Work item:
Among the entries below, find the lines with the word "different" and return them.

Records for this task:
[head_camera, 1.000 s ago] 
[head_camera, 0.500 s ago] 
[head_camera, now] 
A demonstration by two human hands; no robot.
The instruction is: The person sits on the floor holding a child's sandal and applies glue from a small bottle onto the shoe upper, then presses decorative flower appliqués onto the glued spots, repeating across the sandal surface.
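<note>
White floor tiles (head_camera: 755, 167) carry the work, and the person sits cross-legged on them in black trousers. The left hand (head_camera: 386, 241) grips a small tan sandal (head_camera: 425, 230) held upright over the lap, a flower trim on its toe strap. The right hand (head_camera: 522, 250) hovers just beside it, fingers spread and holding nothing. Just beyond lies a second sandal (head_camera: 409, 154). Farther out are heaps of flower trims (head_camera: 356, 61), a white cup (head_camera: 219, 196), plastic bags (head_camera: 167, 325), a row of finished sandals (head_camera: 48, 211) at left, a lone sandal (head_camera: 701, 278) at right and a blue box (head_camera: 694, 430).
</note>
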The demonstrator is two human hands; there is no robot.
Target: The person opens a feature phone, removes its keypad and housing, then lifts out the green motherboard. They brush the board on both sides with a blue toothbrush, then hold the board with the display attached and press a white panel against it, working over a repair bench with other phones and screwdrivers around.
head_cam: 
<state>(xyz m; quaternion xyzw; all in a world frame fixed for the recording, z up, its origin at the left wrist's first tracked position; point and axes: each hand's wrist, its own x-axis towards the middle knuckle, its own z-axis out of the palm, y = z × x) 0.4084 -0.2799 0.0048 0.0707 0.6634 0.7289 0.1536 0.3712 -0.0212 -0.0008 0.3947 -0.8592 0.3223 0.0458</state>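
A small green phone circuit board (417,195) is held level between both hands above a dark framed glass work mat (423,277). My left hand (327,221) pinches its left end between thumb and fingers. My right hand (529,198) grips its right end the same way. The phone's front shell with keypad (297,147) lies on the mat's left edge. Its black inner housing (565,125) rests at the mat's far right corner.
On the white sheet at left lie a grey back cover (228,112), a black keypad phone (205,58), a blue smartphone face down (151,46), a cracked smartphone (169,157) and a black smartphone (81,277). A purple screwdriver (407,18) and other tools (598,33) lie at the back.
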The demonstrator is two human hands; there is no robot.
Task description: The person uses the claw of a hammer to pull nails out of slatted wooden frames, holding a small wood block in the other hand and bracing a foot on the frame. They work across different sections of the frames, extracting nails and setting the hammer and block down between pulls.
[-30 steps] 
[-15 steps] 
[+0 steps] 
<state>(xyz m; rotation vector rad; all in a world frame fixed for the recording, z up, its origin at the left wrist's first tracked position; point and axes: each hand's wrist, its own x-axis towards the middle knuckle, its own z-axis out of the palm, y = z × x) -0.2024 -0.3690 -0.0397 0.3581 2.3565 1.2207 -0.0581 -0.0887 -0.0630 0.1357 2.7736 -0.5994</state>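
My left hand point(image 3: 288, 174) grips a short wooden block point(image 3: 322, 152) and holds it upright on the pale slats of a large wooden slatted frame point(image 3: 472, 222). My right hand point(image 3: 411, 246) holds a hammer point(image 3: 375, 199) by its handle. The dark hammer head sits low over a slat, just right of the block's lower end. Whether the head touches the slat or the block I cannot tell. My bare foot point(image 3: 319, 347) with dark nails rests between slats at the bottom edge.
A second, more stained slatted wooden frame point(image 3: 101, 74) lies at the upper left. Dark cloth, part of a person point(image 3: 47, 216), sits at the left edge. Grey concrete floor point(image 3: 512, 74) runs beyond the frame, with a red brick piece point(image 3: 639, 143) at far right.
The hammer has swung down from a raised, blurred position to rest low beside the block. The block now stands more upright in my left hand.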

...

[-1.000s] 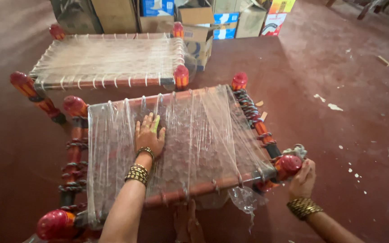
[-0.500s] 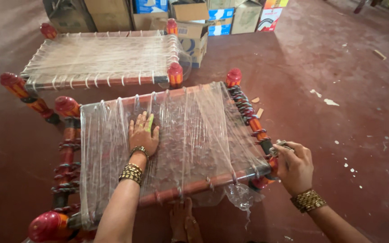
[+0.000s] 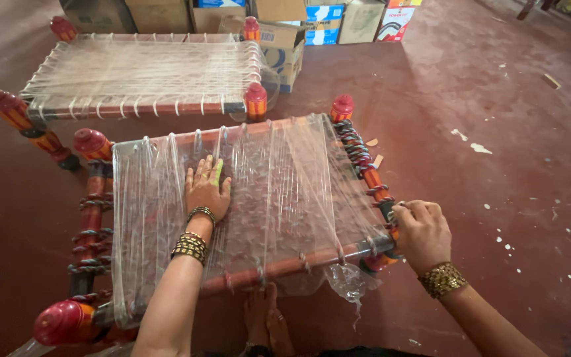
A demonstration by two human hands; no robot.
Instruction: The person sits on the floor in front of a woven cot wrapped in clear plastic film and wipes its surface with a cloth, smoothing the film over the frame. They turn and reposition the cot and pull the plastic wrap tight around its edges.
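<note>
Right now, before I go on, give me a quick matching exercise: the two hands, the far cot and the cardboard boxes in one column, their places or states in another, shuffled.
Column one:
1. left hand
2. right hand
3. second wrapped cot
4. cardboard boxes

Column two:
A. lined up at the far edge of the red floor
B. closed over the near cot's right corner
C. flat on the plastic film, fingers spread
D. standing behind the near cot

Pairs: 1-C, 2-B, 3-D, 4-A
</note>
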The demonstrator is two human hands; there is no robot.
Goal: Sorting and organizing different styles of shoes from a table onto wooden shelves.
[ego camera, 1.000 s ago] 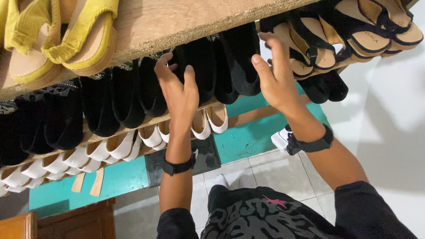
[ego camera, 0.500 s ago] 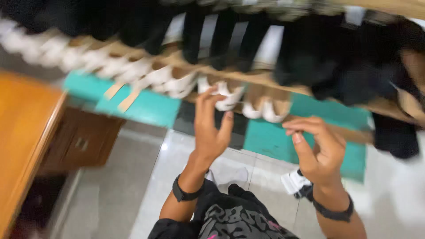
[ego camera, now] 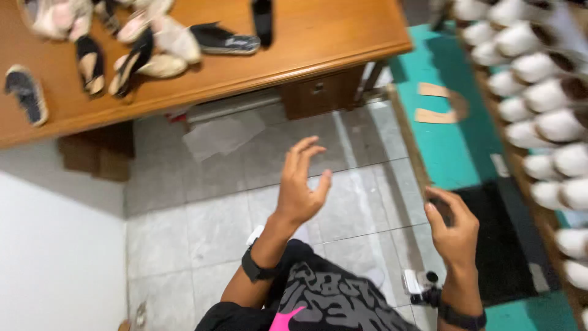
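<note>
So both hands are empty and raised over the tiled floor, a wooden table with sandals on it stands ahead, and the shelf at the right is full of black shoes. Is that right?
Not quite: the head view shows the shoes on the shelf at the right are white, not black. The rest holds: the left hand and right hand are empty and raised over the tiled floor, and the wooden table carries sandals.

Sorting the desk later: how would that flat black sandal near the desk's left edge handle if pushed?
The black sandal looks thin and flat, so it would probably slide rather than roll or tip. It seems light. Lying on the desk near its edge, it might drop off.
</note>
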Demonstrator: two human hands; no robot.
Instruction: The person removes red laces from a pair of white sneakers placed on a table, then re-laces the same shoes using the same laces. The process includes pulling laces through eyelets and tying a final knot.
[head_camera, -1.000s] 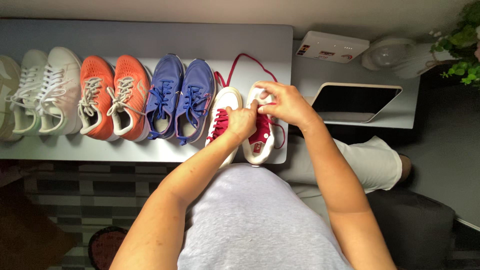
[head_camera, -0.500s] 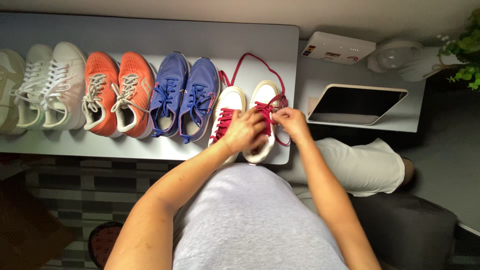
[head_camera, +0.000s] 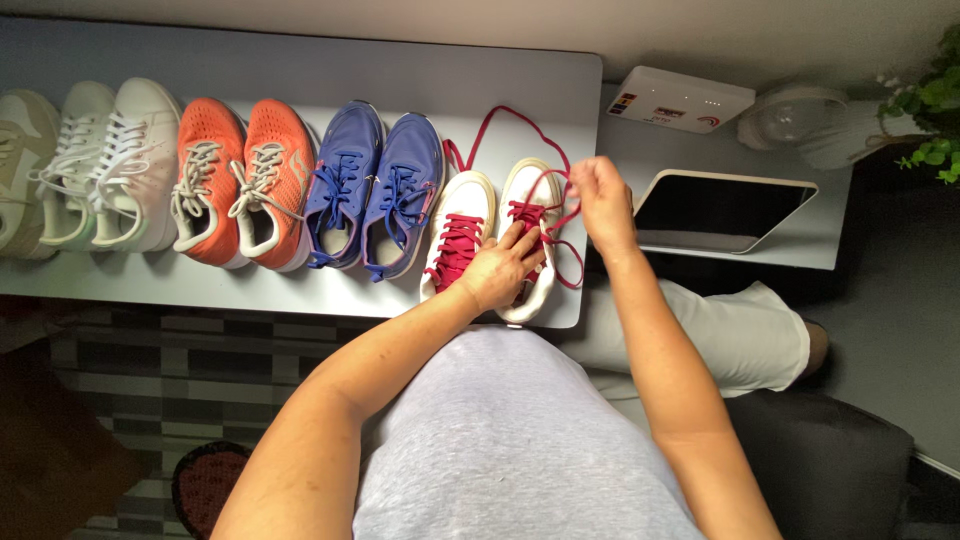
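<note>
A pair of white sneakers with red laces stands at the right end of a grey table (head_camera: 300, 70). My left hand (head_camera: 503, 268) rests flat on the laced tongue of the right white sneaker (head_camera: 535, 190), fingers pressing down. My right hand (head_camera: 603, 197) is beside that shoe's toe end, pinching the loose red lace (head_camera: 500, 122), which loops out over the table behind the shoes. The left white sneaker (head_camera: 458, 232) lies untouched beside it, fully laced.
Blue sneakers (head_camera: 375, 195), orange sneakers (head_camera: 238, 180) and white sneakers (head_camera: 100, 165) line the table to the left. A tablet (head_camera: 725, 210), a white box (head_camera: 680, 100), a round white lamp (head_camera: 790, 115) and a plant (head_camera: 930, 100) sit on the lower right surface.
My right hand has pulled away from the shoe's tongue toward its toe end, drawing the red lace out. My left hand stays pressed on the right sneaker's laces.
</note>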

Result of this task:
Task description: The person uses the claw of a hammer to pull nails out of slatted wooden frames, holding a small wood block in the other hand and bracing a foot on the frame. They work across different sections of the frames, extracting nails and setting the hammer and block down between pulls.
Goal: Sorting and organizing different styles of shoes from a table onto wooden shelves.

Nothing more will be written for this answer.